Using the full shader (kernel) is more reliable for decoding since UMR can start at the beginning of the text section and there is no chance of a misaligned opcode decoding.

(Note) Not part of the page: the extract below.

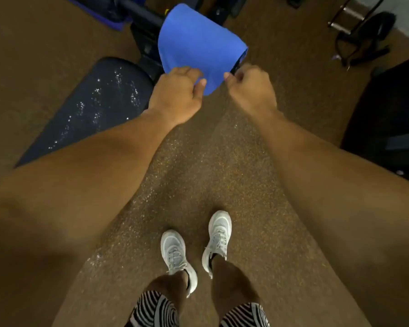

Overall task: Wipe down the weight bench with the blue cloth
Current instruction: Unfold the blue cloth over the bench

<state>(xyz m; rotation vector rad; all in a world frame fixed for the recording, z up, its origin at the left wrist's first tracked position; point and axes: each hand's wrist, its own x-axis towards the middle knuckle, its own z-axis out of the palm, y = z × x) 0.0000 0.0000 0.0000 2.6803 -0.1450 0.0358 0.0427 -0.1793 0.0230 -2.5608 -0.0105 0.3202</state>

$ umr --user-queue kfd,comm=ollama,queue=2 --waves uq -O full_shader,halt_waves
PGM_MEM: (found shader at: 0@0x7e4d3c182f00 of 1836 bytes)
Shader registers:
gfx1201.regCOMPUTE_PGM_RSRC1(0@0x7e4d3c13dd00) == 0x600f0083
gfx1201.regCOMPUTE_PGM_RSRC2(0@0x7e4d3c13dd00) == 0xb84
gfx1201.regCOMPUTE_PGM_RSRC3(0@0x7e4d3c13dd00) == 0x0
pgm[8@0x7e4d3c182f00 + 0x0 ] = 0xf4002080 s_load_b64 s[2:3], s[0:1], 0x10
pgm[8@0x7e4d3c182f00 + 0x4 ] = 0xf8000010 ;;
pgm[8@0x7e4d3c182f00 + 0x8 ] = 0x8b13ff73 s_and_b32 s19, ttmp7, 0xffff
pgm[8@0x7e4d3c182f00 + 0xc ] = 0x0000ffff ;;
pgm[8@0x7e4d3c182f00 + 0x10 ] = 0xbfc70000 s_wait_kmcnt 0x0
pgm[8@0x7e4d3c182f00 + 0x14 ] = 0xbf118002 s_cmp_lg_u64 s[2:3], 0
pgm[8@0x7e4d3c182f00 + 0x18 ] = 0x980c80c1 s_cselect_b32 s12, -1, 0
pgm[8@0x7e4d3c182f00 + 0x1c ] = 0xbf108002 s_cmp_eq_u64 s[2:3], 0
pgm[8@0x7e4d3c182f00 + 0x20 ] = 0xbfa201c2 s_cbranch_scc1 450
pgm[8@0x7e4d3c182f00 + 0x24 ] = 0x84048213 s_lshl_b32 s4, s19, 2
pgm[8@0x7e4d3c182f00 + 0x28 ] = 0xf4000081 s_load_b32 s2, s[2:3], s4 offset:0x0
pgm[8@0x7e4d3c182f00 + 0x2c ] = 0x08000000 ;;
pgm[8@0x7e4d3c182f00 + 0x30 ] = 0xf4006100 s_load_b256 s[4:11], s[0:1], 0x34
pgm[8@0x7e4d3c182f00 + 0x34 ] = 0xf8000034 ;;
pgm[8@0x7e4d3c182f00 + 0x38 ] = 0xbfa60023 s_cbranch_execnz 35
pgm[8@0x7e4d3c182f00 + 0x3c ] = 0xbfc70000 s_wait_kmcnt 0x0
pgm[8@0x7e4d3c182f00 + 0x40 ] = 0x86029f04 s_ashr_i32 s2, s4, 31
pgm[8@0x7e4d3c182f00 + 0x44 ] = 0xbf870499 s_delay_alu instid0(SALU_CYCLE_1) | instskip(NEXT) | instid1(SALU_CYCLE_1)
...<snip>...
pgm[8@0x7e4d3c182f00 + 0x3e8 ] = 0x0000000f ;;
pgm[8@0x7e4d3c182f00 + 0x3ec ] = 0xffffb800 ;;
pgm[8@0x7e4d3c182f00 + 0x3f0 ] = 0xee05007c global_load_b32 v17, v[0:1], off
pgm[8@0x7e4d3c182f00 + 0x3f4 ] = 0x00000011 ;;
pgm[8@0x7e4d3c182f00 + 0x3f8 ] = 0x00000000 ;;
pgm[8@0x7e4d3c182f00 + 0x3fc ] = 0xd7006a00 v_add_co_u32 v0, vcc_lo, 0x120, v0
pgm[8@0x7e4d3c182f00 + 0x400 ] = 0x000200ff ;;
pgm[8@0x7e4d3c182f00 + 0x404 ] = 0x00000120 ;;
pgm[8@0x7e4d3c182f00 + 0x408 ] = 0x40020280 v_add_co_ci_u32_e32 v1, vcc_lo, 0, v1, vcc_lo
pgm[8@0x7e4d3c182f00 + 0x40c ] = 0xbfc00008 s_wait_loadcnt 0x8
* pgm[8@0x7e4d3c182f00 + 0x410 ] = 0x34282905 v_ashrrev_i32_e32 v20, v5, v20
pgm[8@0x7e4d3c182f00 + 0x414 ] = 0xbfc00007 s_wait_loadcnt 0x7
pgm[8@0x7e4d3c182f00 + 0x418 ] = 0x322e2484 v_lshrrev_b32_e32 v23, 4, v18
...<snip>...
Here UMR found a kernel of 1836 bytes length (at address 0x7e4d3c182f00) where the PC of this particular wave is 0x410 bytes into the kernel text.